§ Exercise goal: From the first line to the last, retype the data below exactly.

§ Data below:
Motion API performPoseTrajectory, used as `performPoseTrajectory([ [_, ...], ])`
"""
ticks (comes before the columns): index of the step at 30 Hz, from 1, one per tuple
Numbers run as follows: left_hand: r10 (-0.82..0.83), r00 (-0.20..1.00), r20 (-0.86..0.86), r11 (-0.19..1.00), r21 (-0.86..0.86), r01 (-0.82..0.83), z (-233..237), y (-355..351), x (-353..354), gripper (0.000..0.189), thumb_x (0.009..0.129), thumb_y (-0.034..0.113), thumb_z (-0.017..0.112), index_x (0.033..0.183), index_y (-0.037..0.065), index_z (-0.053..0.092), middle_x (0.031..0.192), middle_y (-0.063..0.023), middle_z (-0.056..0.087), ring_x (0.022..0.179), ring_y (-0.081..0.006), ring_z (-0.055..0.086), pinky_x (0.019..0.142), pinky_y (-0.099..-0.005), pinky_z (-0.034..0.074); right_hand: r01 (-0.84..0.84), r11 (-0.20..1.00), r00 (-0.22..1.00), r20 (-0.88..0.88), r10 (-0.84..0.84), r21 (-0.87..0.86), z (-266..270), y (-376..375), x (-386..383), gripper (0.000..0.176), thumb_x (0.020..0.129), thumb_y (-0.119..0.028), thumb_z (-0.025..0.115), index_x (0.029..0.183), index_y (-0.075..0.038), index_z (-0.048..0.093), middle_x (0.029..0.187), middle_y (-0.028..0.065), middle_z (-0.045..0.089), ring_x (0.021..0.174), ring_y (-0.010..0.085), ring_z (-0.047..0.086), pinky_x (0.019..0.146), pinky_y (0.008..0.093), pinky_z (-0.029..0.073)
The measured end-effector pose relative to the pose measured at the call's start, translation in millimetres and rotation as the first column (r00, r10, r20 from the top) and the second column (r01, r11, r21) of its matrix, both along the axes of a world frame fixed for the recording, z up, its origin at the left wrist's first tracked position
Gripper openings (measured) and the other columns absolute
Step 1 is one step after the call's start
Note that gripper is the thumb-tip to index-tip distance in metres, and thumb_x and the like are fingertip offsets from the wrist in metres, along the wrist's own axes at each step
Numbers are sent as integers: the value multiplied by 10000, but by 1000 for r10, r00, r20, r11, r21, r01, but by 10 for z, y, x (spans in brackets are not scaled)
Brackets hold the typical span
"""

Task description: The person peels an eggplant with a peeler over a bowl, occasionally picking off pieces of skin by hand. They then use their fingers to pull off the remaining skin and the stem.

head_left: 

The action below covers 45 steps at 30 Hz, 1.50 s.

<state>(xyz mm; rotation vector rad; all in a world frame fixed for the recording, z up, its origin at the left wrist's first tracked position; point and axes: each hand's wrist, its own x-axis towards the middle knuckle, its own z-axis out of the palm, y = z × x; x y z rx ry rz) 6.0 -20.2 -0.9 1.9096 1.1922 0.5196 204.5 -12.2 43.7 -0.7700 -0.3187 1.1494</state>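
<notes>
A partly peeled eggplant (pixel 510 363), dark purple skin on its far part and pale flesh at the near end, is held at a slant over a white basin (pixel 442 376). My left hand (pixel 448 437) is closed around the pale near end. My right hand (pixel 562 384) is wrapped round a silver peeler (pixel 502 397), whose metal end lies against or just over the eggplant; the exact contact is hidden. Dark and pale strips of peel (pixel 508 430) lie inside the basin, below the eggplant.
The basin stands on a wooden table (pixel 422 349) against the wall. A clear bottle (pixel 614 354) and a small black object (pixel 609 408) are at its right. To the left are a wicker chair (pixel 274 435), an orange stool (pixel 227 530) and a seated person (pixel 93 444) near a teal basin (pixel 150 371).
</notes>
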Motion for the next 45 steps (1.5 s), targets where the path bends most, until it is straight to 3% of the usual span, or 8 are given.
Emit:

§ Solution to this exercise:
Motion API performPoseTrajectory, used as `performPoseTrajectory([ [_, ...], ])`
"""
ticks (comes before the columns): index of the step at 30 Hz, from 1, one per tuple
Numbers run as follows: left_hand: r10 (-0.82..0.83), r00 (-0.20..1.00), r20 (-0.86..0.86), r11 (-0.19..1.00), r21 (-0.86..0.86), r01 (-0.82..0.83), z (-233..237), y (-355..351), x (-353..354), gripper (0.000..0.189), thumb_x (0.009..0.129), thumb_y (-0.034..0.113), thumb_z (-0.017..0.112), index_x (0.033..0.183), index_y (-0.037..0.065), index_z (-0.053..0.092), middle_x (0.031..0.192), middle_y (-0.063..0.023), middle_z (-0.056..0.087), ring_x (0.022..0.179), ring_y (-0.081..0.006), ring_z (-0.055..0.086), pinky_x (0.019..0.142), pinky_y (-0.099..-0.005), pinky_z (-0.034..0.074); right_hand: r01 (-0.84..0.84), r11 (-0.20..1.00), r00 (-0.22..1.00), r20 (-0.88..0.88), r10 (-0.84..0.84), r21 (-0.87..0.86), z (-266..270), y (-376..375), x (-386..383), gripper (0.000..0.176), thumb_x (0.020..0.129), thumb_y (-0.119..0.028), thumb_z (-0.025..0.115), index_x (0.029..0.183), index_y (-0.075..0.038), index_z (-0.048..0.093), middle_x (0.029..0.187), middle_y (-0.028..0.065), middle_z (-0.045..0.089), ring_x (0.021..0.174), ring_y (-0.010..0.085), ring_z (-0.047..0.086), pinky_x (0.019..0.146), pinky_y (0.008..0.093), pinky_z (-0.029..0.073)
The measured end-effector pose relative to the pose measured at the call's start, translation in millimetres and rotation as the first column (r00, r10, r20 from the top) and the second column (r01, r11, r21) of its matrix, both along the axes of a world frame fixed for the recording, z up, its origin at the left wrist's first tracked position
Gripper openings (measured) and the other columns absolute
Step 1 is one step after the call's start
Note that gripper is the thumb-tip to index-tip distance in metres, and thumb_x and the like are fingertip offsets from the wrist in metres, along the wrist's own axes at each step
Numbers are sent as integers: the value multiplied by 10000, but by 1000 for r10, r00, r20, r11, r21, r01, but by 10 for z, y, x (spans in brackets are not scaled)
Brackets hold the typical span
"""

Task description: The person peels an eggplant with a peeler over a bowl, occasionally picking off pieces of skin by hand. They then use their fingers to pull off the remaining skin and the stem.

head_left: 

The action below covers 45 steps at 30 Hz, 1.50 s.

<state>(xyz mm; rotation vector rad; all in a world frame fixed for the recording, z up, its origin at the left wrist's first tracked position; point and axes: each hand's wrist, its own x-axis towards the middle knuckle, its own z-axis out of the palm, y = z × x; x y z rx ry rz) 6.0 -20.2 -0.9 1.9096 1.1922 0.5196 204.5 -12.2 43.7 -0.7700 -0.3187 1.1494</state>
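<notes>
A partly peeled eggplant (pixel 510 363), dark purple skin on its far part and pale flesh at the near end, is held at a slant over a white basin (pixel 442 376). My left hand (pixel 448 437) is closed around the pale near end. My right hand (pixel 562 384) is wrapped round a silver peeler (pixel 502 397), whose metal end lies against or just over the eggplant; the exact contact is hidden. Dark and pale strips of peel (pixel 508 430) lie inside the basin, below the eggplant.
The basin stands on a wooden table (pixel 422 349) against the wall. A clear bottle (pixel 614 354) and a small black object (pixel 609 408) are at its right. To the left are a wicker chair (pixel 274 435), an orange stool (pixel 227 530) and a seated person (pixel 93 444) near a teal basin (pixel 150 371).
</notes>
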Motion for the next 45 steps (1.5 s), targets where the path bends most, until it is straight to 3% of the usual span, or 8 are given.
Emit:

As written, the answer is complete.